Days prior, Gregory reunited with his girlfriend, Mira Svoboda, who escaped to Prague from the Soviet Union. The two attend a party among other journalists and elites who marvel at her beauty. Jessica, another journalist and one of Gregory's former lovers, attempts to seduce him at the party, but he declines. Later that night, Mira disappears, leaving behind all of her personal belongings. Gregory attempts to seek help from authorities, who are evasive and unhelpful, while various guests at the party claim to have never spoken to Mira. Gregory's peer Jacques, along with Jessica, agrees to help him find Mira, but the group come up against police who threaten them should they continue further independent investigation.

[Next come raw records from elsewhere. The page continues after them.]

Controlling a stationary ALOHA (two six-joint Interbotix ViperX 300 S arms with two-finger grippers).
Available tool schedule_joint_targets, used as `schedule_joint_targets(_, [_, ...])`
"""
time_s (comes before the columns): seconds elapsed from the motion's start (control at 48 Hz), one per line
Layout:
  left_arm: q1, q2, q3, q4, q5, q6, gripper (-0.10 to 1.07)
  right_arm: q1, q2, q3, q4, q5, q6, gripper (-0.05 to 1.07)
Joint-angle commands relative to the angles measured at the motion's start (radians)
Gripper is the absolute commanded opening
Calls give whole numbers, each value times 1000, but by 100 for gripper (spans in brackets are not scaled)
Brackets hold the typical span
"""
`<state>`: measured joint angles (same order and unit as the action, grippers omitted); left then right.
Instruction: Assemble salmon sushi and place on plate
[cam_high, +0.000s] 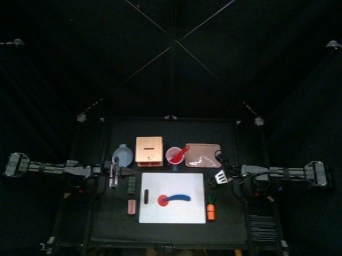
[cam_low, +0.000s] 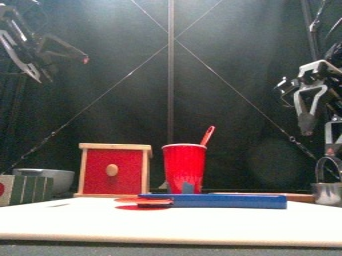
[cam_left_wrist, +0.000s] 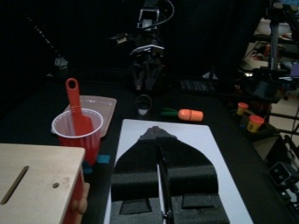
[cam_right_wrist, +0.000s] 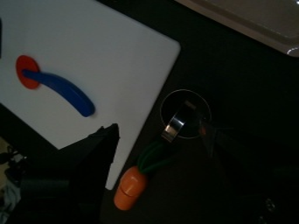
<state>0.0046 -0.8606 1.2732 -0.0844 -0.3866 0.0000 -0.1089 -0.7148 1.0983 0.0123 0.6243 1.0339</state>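
On the white cutting board (cam_high: 181, 185) lies a flat red disc (cam_high: 164, 200), plate-like, and a blue strip (cam_high: 182, 198) rests with one end on it. In the right wrist view the disc (cam_right_wrist: 26, 72) and strip (cam_right_wrist: 66, 95) show again. An orange piece with a green end (cam_right_wrist: 131, 187) lies off the board's right edge, beside a small metal cup (cam_right_wrist: 181, 116). My left gripper (cam_left_wrist: 158, 134) hovers shut over the board's left end. My right gripper (cam_high: 221, 178) hangs open above the board's right edge, holding nothing.
Behind the board stand a wooden box (cam_high: 150, 152), a red cup (cam_low: 185, 166) with a red spoon in it, and a tray (cam_high: 201, 155). A pale container (cam_high: 123, 156) sits at the back left. A small reddish piece (cam_high: 131, 206) lies left of the board.
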Motion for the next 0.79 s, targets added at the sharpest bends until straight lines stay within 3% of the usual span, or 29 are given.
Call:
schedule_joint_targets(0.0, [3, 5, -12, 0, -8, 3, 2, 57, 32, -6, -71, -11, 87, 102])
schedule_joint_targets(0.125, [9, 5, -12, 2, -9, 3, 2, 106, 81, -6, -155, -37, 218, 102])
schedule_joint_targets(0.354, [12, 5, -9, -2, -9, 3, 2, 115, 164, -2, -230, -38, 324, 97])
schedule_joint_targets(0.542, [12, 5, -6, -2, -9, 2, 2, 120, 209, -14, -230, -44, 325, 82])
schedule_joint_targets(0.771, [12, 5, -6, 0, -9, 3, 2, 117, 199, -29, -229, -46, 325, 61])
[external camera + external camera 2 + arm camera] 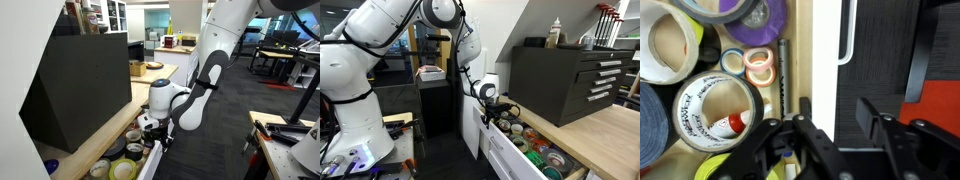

When a woman's body is found, Gregory fears it to be Mira but discovers that it is another woman. Gregory and Jessica visit Professor Karting, a physician whom Mira spoke to at the party. Karting claims Mira told him she was returning to Moscow, which Gregory doubts. Gregory visits the library, where he researches newspaper archives about other missing women in Prague.

Greg receives a notice from a strange elderly man wishing to meet him, claiming he has information about Mira. The two meet at a train station, but a shadowy figure pushes the old man in front of an oncoming train to his death before fleeing. Gregory finds a matchbook among the old man's scattered belongings which reads "Klub 99". Gregory traces the club to an ornate but anonymous musical recital hall and discovers a room full of antiques and butterfly collections. A janitor attacks Gregory, who flees, preventing him from discovering Mira's body in a room full of flowers.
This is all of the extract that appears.